Women’s Bowling | 11/11/2021 6:30:00 PM
North Carolina A&T senior bowler Pam Warr considers herself a simple girl.
She likes to watch Netflix. She enjoys traveling. Ms. Warr also doesn’t mind a good seafood dinner. How she fell in love with the sport of bowling was very simplistic.
This weekend, Warr and her Aggie teammates will travel to Baltimore, Md., for the first Mid-Eastern Athletic Conference (MEAC) meet of the season, hosted by Morgan State.
But long before Warr arrived in Greensboro to help the fifth-ranked Aggies become one of the best collegiate bowling programs in the country, she simply picked up a controller that belonged to the once-popular Nintendo Wii (pronounced like the word “We'”) game console.
A similarly popular bowling game came with the Wii Sports package. Warr’s father recognized first that his daughter was pretty good at the game. He also realized that her technique while mastering the game could not be overlooked. So Warr’s father drove her over to AMF Lanes in Norfolk, Va., and signed her up for the youth league.
One day, Warr bowled strikes on a Wii game. Years later, she bowled strikes for the Mid-Eastern Athletic Conference (MEAC) champion Aggies. She bowled strikes in the NCAA tournament, and last season she nearly helped the Aggies win the United States Bowling Congress (USBC) national championship.
A year ago, the Aggies were so good; they even bowled a 289 during the USBC tournament before finishing as the national runner-up.

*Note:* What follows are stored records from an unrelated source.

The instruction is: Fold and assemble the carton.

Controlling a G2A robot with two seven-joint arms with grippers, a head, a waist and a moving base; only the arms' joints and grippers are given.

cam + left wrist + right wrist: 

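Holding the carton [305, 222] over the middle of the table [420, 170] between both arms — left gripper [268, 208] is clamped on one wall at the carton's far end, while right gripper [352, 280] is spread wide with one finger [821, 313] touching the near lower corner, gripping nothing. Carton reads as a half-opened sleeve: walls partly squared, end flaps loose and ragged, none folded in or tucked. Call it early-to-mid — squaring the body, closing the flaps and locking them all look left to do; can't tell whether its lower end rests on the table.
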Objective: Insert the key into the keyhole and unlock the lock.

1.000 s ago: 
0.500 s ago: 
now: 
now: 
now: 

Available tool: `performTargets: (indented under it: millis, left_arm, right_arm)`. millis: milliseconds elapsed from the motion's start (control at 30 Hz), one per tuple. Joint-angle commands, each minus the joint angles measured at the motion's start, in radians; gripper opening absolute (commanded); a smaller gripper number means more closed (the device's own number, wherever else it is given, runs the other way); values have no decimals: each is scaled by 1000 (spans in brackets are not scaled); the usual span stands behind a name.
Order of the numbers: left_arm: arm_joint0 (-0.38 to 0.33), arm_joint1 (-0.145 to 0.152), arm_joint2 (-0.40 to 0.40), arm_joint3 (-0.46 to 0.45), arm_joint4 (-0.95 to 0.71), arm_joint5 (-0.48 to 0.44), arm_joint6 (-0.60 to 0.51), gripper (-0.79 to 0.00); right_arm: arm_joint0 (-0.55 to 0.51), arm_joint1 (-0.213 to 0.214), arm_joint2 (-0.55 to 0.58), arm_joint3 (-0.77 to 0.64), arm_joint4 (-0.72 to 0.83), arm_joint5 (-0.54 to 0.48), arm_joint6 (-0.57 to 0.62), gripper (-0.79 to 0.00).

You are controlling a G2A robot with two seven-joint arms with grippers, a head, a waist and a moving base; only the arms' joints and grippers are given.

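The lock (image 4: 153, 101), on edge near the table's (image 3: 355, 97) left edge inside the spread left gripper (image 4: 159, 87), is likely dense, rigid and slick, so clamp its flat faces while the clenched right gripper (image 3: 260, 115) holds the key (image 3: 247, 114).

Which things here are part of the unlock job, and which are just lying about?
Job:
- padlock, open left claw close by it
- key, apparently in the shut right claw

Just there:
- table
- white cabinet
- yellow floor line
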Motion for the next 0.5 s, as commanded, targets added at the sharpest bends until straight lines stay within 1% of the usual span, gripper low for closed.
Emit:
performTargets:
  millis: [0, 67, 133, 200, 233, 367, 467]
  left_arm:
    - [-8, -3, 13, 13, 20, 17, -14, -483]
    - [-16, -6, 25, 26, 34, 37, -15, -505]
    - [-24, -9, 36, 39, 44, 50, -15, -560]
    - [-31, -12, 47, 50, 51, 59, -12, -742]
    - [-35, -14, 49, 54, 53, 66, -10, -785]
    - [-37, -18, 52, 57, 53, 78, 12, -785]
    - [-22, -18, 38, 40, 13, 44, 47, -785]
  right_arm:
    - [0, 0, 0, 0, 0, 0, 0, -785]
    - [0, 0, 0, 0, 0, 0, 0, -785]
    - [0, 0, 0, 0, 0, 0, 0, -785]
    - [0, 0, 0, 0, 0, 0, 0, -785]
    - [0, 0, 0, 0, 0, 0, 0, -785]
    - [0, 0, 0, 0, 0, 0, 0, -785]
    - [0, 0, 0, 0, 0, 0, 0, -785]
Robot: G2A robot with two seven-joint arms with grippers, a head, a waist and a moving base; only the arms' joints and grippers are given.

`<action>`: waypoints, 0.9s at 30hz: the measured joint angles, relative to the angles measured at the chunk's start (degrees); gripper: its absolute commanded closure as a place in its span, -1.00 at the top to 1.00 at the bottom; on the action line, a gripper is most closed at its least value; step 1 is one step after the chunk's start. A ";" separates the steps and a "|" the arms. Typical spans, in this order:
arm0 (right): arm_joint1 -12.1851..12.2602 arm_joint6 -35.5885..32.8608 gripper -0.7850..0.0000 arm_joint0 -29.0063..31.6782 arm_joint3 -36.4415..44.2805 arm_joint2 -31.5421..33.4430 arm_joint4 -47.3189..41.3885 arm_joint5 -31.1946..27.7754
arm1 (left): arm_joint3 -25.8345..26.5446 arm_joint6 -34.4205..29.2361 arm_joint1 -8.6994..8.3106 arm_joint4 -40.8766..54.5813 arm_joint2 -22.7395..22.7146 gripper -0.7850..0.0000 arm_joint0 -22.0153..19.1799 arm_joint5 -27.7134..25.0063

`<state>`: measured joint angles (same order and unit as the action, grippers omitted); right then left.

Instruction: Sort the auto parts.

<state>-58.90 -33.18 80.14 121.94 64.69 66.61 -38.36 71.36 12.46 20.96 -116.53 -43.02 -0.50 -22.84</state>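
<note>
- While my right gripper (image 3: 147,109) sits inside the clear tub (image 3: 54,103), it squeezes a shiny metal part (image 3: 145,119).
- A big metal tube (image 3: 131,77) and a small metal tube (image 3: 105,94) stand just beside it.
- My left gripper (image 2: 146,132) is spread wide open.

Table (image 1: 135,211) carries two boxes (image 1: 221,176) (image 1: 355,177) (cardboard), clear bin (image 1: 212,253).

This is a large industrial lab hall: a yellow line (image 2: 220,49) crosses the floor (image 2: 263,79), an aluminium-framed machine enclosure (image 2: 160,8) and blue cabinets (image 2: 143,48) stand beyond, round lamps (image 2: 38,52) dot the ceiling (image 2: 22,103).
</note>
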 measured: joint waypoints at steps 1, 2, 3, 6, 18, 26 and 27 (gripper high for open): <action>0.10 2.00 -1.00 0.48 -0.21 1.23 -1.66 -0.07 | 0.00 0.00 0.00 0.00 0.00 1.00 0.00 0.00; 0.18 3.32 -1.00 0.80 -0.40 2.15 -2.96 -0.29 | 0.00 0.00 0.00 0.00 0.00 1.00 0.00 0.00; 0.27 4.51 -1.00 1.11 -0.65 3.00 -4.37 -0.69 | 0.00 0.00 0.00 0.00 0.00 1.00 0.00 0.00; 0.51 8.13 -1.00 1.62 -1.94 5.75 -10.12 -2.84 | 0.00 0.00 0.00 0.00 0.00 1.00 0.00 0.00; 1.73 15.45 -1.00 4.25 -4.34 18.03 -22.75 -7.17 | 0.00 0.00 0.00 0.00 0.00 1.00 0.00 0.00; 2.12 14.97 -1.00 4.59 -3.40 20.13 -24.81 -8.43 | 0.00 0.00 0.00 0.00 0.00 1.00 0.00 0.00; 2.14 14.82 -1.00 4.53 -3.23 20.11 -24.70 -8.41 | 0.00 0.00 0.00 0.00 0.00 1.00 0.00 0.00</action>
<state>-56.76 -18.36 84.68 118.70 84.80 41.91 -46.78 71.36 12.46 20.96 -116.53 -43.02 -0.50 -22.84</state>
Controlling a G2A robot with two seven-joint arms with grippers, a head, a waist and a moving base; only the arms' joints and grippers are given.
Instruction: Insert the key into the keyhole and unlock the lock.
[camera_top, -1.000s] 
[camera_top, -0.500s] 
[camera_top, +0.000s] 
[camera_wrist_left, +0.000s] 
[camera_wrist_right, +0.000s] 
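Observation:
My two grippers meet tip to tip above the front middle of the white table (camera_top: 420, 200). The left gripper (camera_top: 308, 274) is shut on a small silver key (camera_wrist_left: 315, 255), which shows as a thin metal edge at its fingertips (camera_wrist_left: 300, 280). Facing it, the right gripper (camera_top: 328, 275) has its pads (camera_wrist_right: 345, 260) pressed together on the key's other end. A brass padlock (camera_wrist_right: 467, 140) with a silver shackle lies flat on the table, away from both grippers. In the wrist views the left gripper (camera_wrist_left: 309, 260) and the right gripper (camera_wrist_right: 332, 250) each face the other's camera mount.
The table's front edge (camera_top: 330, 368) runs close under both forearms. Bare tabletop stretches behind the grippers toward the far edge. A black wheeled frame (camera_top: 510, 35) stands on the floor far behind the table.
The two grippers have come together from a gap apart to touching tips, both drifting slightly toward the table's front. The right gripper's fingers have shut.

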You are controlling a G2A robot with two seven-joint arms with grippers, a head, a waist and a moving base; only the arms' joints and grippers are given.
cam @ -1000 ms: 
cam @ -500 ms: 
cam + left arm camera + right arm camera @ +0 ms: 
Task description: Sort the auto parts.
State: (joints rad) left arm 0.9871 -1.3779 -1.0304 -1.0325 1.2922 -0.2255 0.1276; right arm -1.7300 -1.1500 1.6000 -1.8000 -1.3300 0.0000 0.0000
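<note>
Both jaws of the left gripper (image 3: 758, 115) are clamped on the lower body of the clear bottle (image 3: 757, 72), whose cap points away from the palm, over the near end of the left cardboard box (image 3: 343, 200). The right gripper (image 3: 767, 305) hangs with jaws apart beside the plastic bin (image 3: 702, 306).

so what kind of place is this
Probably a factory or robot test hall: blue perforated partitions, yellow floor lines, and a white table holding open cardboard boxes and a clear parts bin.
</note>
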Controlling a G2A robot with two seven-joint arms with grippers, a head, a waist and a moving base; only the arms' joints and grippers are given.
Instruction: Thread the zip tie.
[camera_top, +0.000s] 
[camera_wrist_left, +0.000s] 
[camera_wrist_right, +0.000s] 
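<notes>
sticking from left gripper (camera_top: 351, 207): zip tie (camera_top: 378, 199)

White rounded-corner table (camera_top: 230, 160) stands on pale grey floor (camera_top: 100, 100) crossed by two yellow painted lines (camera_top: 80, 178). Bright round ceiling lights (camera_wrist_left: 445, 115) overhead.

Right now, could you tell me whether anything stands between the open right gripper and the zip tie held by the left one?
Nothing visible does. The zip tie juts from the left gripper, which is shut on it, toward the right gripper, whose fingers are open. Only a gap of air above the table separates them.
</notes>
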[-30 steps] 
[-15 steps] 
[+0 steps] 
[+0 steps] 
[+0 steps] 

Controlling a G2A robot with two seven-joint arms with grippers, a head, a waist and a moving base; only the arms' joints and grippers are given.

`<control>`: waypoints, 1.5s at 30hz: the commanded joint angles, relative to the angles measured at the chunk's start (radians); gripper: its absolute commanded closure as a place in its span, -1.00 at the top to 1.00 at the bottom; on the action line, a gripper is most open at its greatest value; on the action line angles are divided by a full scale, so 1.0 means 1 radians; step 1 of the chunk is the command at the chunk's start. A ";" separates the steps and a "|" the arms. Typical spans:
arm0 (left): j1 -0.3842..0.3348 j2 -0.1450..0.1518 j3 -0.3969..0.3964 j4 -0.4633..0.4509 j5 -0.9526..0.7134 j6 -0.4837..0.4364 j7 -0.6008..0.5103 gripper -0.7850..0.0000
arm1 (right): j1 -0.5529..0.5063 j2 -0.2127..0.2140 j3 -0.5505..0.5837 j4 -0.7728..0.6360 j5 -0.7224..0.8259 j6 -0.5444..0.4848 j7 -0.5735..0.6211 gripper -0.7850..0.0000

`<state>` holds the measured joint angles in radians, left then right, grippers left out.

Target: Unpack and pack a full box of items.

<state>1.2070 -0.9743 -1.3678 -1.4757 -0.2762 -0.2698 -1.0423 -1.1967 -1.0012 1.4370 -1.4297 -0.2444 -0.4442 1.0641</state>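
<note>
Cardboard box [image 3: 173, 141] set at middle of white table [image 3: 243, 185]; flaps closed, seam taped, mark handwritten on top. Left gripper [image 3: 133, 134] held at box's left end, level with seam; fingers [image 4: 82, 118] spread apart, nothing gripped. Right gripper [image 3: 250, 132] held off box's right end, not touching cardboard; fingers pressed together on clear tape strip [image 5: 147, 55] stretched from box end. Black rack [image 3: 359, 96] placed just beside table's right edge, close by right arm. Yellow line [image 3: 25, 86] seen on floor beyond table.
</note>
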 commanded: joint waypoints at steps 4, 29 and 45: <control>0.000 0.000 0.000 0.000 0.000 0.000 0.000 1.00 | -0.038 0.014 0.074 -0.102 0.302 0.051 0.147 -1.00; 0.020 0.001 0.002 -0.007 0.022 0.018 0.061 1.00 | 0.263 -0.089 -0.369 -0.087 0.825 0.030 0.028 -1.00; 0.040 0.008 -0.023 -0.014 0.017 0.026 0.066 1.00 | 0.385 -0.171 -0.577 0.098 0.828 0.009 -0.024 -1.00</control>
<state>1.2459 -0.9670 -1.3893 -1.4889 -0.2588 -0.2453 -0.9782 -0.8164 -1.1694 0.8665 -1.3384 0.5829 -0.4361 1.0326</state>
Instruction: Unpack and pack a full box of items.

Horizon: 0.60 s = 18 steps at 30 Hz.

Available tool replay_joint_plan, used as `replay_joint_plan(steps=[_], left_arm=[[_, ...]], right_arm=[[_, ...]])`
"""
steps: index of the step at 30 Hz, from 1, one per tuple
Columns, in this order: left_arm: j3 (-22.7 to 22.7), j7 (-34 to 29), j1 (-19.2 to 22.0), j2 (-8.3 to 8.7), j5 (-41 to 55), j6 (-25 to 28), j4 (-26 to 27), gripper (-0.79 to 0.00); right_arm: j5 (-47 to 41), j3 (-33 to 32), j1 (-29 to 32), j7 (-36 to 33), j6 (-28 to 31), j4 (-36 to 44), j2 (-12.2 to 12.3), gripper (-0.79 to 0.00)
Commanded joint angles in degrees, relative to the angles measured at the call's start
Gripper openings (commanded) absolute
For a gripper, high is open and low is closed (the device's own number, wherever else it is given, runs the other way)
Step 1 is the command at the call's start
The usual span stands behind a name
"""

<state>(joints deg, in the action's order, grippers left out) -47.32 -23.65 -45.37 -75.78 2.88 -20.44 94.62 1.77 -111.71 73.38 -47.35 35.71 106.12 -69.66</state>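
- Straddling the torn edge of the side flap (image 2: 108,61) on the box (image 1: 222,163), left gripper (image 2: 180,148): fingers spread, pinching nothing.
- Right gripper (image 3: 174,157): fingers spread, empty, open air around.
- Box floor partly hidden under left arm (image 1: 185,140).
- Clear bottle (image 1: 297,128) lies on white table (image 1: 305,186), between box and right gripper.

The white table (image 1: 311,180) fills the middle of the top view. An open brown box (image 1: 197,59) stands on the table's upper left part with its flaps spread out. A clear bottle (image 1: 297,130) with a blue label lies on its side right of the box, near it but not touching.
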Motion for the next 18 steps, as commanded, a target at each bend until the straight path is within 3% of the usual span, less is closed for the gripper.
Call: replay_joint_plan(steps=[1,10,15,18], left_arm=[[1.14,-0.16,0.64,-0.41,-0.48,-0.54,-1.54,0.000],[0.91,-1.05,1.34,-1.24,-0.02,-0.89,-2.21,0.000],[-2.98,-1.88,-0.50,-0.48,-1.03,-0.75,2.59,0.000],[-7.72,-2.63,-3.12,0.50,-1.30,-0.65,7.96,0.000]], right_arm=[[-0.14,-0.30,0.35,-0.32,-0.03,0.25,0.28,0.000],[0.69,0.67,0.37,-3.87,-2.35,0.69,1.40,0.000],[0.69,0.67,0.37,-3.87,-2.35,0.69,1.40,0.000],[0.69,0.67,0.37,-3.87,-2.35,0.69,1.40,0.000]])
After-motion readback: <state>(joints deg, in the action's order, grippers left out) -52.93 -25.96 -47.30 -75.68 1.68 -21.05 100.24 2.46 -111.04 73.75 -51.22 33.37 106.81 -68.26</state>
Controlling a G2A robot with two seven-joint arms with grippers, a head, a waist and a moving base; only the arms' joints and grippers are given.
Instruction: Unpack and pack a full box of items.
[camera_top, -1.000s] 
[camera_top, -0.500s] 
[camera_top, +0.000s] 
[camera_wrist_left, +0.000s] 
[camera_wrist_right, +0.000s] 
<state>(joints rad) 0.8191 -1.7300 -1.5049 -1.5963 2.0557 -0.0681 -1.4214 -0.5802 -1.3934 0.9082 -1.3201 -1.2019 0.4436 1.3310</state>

“Everybody was connected and focused,” Warr said. “It felt like it was just us in the lanes; no one else in any other lane mattered. It was just us doing our thing, doing what we do best, in our element.”
Warr’s ascension to becoming a collegiate bowler did not come easy. Family can often dictate direction, and Warr’s two older sisters were softball players.
“I thought I was supposed to do softball too. I didn’t want to do anything different,” Warr said.
But being different, set the path for her in a way that would be well-rewarded. Warr has been bowling for eleven years. She is in her fourth season with the Aggies. In her time in Aggieland, she has bowled in two MEAC championship matches.
The Aggies have finished nationally ranked each of the past three seasons Warr has been in the program. She has been a part of the team. They finished with the program’s highest ranking ever, No. 6 in the National Tenpin Coaches Association (NTCA) poll, after the 2021 season.
What took Warr from Wii to A&T? Well, that was simple too.
“Coach Kim,” said Warr referring to A&T head bowling coach Kim Terrell-Kearney.
Terrell-Kearney and Warr met when Warr was in high school. Terrell-Kearney referred to Warr as a special part of the team.
“She was reserved when she first got here but has come out of her shell.” Said Terrell-Kearney. “She makes everyone feel as if they are a part of the team by the way she speaks and leads by example.”
There cannot be a more exemplary example than Warr. Yet, in her four years at A&T, she has had to wait her turn to step into the regular rotation. Outstanding bowlers such as All-Americans Cameron Strombeck, Ana Olaya, Melanie Katen and Ericka Quesada have occupied the top-five bowling positions in the Aggies rotation.
This season, Warr leads the Aggies in total pins with 2,108. She is averaging 210.8 pins per game. Warr finds inspiration in African American bowler Gazmine “GG” Mason. She also finds inspiration in another African-American bowling great. Her coach Kim Terrell-Kearney is a member of several bowling Halls of Fame.
“I wish there were more black girls bowling,” said Warr. “There are a lot of collegiate black girls that are really good, but I don’t know if they are going to go pro. With me, where I am now, I want to change that or help in some way. I wish that a lot of us would continue bowling and break that stereotype.”
How Warr fell in love with the sport of bowling may have been simple. But she understands why it’s easy for others to stray from the sport. Warr says it takes time and patients to excel at bowling.
“Bowling is 70 percent mental and 30 percent physical,” said Warr, a mechanical engineering major. “You must have a positive mental game to succeed. Trust the process.”
It sounds simple enough, but it’s not.